July 03, 2024 | Author: Kyutai Team

We don’t speak like we write, we don’t read like we listen. We all experience, every day, between humans, the fundamental differences between written communication and oral communication. Two complementary ways of using language. The former is often more precise, compact and efficient, but slower to produce and hardly interactive. The latter is the realm of spontaneity, speed, interactivity and emotion. Spoken expression can hesitate, be cut off, taken and returned; and it transmits a wealth of information beyond words. Equipping AI with genuine spoken abilities is therefore crucial, but technically challenging.

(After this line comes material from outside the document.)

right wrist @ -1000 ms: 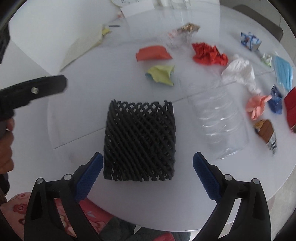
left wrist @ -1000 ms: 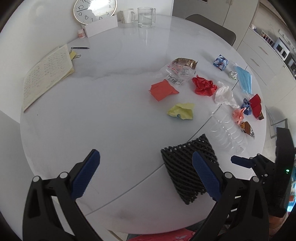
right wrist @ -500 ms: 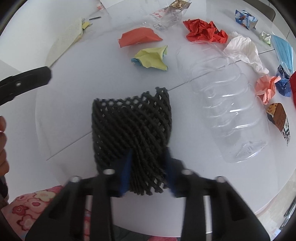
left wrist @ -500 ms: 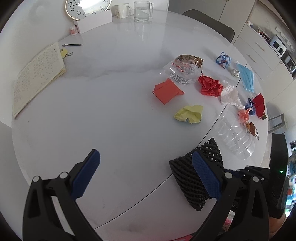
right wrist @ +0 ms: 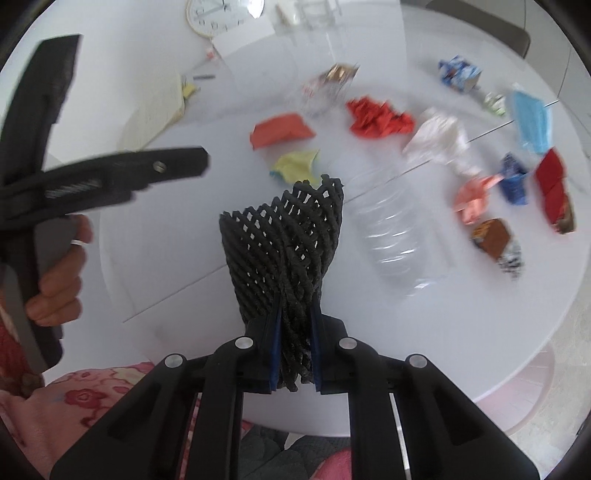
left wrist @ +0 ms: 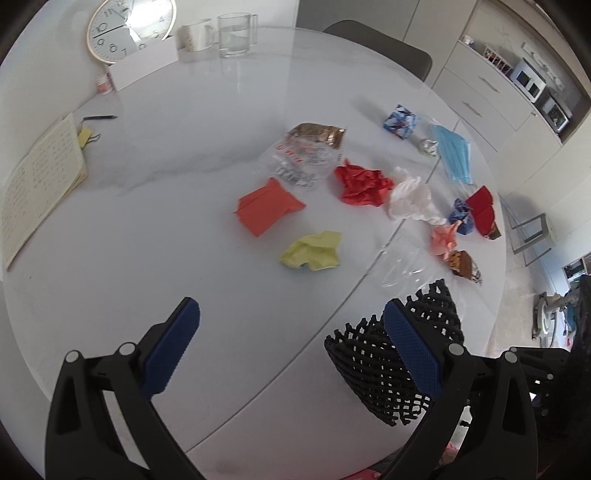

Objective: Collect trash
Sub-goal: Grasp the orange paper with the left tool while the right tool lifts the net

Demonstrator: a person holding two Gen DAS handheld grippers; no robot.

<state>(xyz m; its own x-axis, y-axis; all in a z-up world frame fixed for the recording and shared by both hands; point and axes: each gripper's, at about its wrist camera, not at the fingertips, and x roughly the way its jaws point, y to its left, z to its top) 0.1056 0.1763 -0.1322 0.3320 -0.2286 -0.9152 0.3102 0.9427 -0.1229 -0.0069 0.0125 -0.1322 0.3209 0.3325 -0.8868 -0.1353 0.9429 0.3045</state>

Today, we invite the world to discover Moshi, our experimental voice AI. Moshi is the lowest latency conversational AI ever released. Moshi is not an assistant, but rather a prototype for advancing real-time interaction with machines. It can chit-chat, discuss facts and make recommendations, but a more groundbreaking ability is its expressivity and spontaneity that allow for engaging into fun roleplay.

More fundamentally, Moshi is an audio language model that can listen and speak continuously, with no need for explicitly modeling speaker turns or interruptions. When talking to Moshi, you will notice that the UI displays a transcript of its speech. This does not come from an ASR nor is an input to a TTS, but is rather part of the integrated multimodal modeling of Moshi.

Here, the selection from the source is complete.